(Beginning of Records for this task)

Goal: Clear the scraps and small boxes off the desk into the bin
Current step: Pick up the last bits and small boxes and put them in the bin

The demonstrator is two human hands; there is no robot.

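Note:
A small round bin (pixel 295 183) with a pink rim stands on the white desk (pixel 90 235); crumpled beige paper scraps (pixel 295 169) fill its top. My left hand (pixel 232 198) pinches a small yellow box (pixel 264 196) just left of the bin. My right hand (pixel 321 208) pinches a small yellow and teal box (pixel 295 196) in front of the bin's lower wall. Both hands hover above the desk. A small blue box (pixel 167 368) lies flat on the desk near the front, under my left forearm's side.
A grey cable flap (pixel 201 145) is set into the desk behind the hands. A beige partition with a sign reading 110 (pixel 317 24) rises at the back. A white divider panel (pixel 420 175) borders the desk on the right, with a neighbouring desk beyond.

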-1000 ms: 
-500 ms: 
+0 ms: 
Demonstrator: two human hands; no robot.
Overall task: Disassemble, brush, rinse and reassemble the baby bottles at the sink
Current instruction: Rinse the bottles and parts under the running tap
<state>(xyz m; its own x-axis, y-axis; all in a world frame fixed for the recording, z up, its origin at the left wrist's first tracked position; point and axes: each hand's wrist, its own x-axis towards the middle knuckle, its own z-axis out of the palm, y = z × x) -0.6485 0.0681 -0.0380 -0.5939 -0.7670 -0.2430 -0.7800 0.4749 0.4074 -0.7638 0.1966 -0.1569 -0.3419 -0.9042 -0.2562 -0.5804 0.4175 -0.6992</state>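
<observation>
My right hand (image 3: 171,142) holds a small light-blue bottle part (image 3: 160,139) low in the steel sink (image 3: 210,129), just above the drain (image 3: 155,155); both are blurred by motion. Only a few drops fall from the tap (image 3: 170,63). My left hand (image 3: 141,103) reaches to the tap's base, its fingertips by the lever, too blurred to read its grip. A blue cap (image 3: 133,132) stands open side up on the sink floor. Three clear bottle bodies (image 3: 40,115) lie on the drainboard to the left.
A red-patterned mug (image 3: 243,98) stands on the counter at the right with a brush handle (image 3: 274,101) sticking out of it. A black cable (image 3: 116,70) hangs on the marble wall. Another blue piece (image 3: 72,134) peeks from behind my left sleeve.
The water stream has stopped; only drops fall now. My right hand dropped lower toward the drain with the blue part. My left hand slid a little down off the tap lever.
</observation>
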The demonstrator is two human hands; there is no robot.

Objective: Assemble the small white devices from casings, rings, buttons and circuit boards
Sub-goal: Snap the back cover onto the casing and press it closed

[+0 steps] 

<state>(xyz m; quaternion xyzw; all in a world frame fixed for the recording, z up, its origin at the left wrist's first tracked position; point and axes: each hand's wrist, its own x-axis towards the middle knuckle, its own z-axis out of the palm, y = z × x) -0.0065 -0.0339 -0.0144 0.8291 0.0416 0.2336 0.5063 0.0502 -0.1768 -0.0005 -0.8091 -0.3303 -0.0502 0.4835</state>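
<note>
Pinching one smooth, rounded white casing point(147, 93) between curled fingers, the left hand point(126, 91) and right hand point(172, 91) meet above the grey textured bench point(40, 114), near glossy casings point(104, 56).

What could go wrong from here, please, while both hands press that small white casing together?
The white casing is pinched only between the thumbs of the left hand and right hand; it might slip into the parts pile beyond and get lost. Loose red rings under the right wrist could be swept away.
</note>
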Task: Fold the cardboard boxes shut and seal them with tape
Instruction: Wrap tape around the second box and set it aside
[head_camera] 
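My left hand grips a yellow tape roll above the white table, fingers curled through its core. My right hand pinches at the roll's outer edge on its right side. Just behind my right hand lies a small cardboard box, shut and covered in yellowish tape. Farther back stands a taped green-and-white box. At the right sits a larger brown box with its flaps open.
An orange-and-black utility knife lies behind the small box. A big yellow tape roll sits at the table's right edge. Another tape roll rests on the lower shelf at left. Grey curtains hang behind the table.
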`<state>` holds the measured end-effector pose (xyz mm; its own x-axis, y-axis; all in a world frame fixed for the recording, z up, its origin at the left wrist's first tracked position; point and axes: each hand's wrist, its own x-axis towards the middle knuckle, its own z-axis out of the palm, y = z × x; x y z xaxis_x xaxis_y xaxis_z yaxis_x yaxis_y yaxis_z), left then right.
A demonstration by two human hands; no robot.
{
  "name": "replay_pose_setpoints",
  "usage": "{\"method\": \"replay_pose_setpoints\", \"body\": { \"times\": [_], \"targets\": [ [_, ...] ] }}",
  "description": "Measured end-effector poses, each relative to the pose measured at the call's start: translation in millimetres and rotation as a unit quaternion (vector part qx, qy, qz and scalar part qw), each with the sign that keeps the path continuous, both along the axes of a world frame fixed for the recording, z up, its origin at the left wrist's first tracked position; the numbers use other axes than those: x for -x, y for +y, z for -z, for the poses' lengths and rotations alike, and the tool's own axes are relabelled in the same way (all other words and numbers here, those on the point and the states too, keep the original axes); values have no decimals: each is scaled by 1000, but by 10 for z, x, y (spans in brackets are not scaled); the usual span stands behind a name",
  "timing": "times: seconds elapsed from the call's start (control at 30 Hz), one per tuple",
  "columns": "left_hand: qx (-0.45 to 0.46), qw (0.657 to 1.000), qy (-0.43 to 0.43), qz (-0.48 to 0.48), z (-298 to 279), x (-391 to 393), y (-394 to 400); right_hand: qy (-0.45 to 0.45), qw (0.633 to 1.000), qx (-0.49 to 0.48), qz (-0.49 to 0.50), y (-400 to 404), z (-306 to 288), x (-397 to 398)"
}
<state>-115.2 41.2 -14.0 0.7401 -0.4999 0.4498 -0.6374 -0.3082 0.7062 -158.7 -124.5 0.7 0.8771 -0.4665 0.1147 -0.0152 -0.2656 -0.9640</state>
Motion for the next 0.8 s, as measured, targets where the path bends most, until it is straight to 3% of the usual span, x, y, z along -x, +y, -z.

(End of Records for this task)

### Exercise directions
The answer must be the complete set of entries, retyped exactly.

### Response to this task
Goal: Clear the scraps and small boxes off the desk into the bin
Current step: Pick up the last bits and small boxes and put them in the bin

The demonstrator is two human hands; there is no robot.

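Note:
A small round bin (pixel 295 183) with a pink rim stands on the white desk (pixel 90 235); crumpled beige paper scraps (pixel 295 169) fill its top. My left hand (pixel 232 198) pinches a small yellow box (pixel 264 196) just left of the bin. My right hand (pixel 321 208) pinches a small yellow and teal box (pixel 295 196) in front of the bin's lower wall. Both hands hover above the desk. A small blue box (pixel 167 368) lies flat on the desk near the front, under my left forearm's side.
A grey cable flap (pixel 201 145) is set into the desk behind the hands. A beige partition with a sign reading 110 (pixel 317 24) rises at the back. A white divider panel (pixel 420 175) borders the desk on the right, with a neighbouring desk beyond.
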
-1000 ms: 
-500 ms: 
+0 ms: 
Demonstrator: two human hands; no robot.
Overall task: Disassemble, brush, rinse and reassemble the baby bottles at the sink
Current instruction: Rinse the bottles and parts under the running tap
<state>(xyz m; its own x-axis, y-axis; all in a world frame fixed for the recording, z up, its origin at the left wrist's first tracked position; point and axes: each hand's wrist, its own x-axis towards the middle knuckle, its own z-axis out of the palm, y = z × x) -0.6485 0.0681 -0.0380 -0.5939 -0.7670 -0.2430 -0.7800 0.4749 0.4074 -0.7638 0.1966 -0.1569 -0.3419 -0.9042 -0.2562 -0.5804 0.4175 -0.6992</state>
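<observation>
My right hand (image 3: 171,142) holds a small light-blue bottle part (image 3: 160,139) low in the steel sink (image 3: 210,129), just above the drain (image 3: 155,155); both are blurred by motion. Only a few drops fall from the tap (image 3: 170,63). My left hand (image 3: 141,103) reaches to the tap's base, its fingertips by the lever, too blurred to read its grip. A blue cap (image 3: 133,132) stands open side up on the sink floor. Three clear bottle bodies (image 3: 40,115) lie on the drainboard to the left.
A red-patterned mug (image 3: 243,98) stands on the counter at the right with a brush handle (image 3: 274,101) sticking out of it. A black cable (image 3: 116,70) hangs on the marble wall. Another blue piece (image 3: 72,134) peeks from behind my left sleeve.
The water stream has stopped; only drops fall now. My right hand dropped lower toward the drain with the blue part. My left hand slid a little down off the tap lever.
</observation>
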The demonstrator is two human hands; there is no robot.

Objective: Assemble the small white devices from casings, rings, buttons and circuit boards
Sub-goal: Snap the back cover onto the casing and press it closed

[+0 steps] 

<state>(xyz m; quaternion xyzw; all in a world frame fixed for the recording, z up, its origin at the left wrist's first tracked position; point and axes: each hand's wrist, its own x-axis towards the middle knuckle, its own z-axis out of the palm, y = z × x) -0.0065 -0.0339 -0.0144 0.8291 0.0416 0.2336 0.5063 0.0502 -0.1768 -0.0005 -0.8091 -0.3303 -0.0502 0.4835</state>
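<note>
Pinching one smooth, rounded white casing point(147, 93) between curled fingers, the left hand point(126, 91) and right hand point(172, 91) meet above the grey textured bench point(40, 114), near glossy casings point(104, 56).

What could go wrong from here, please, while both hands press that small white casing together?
The white casing is pinched only between the thumbs of the left hand and right hand; it might slip into the parts pile beyond and get lost. Loose red rings under the right wrist could be swept away.
</note>
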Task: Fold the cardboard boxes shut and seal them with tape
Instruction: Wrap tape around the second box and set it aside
[head_camera] 
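My left hand grips a yellow tape roll above the white table, fingers curled through its core. My right hand pinches at the roll's outer edge on its right side. Just behind my right hand lies a small cardboard box, shut and covered in yellowish tape. Farther back stands a taped green-and-white box. At the right sits a larger brown box with its flaps open.
An orange-and-black utility knife lies behind the small box. A big yellow tape roll sits at the table's right edge. Another tape roll rests on the lower shelf at left. Grey curtains hang behind the table.
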`<state>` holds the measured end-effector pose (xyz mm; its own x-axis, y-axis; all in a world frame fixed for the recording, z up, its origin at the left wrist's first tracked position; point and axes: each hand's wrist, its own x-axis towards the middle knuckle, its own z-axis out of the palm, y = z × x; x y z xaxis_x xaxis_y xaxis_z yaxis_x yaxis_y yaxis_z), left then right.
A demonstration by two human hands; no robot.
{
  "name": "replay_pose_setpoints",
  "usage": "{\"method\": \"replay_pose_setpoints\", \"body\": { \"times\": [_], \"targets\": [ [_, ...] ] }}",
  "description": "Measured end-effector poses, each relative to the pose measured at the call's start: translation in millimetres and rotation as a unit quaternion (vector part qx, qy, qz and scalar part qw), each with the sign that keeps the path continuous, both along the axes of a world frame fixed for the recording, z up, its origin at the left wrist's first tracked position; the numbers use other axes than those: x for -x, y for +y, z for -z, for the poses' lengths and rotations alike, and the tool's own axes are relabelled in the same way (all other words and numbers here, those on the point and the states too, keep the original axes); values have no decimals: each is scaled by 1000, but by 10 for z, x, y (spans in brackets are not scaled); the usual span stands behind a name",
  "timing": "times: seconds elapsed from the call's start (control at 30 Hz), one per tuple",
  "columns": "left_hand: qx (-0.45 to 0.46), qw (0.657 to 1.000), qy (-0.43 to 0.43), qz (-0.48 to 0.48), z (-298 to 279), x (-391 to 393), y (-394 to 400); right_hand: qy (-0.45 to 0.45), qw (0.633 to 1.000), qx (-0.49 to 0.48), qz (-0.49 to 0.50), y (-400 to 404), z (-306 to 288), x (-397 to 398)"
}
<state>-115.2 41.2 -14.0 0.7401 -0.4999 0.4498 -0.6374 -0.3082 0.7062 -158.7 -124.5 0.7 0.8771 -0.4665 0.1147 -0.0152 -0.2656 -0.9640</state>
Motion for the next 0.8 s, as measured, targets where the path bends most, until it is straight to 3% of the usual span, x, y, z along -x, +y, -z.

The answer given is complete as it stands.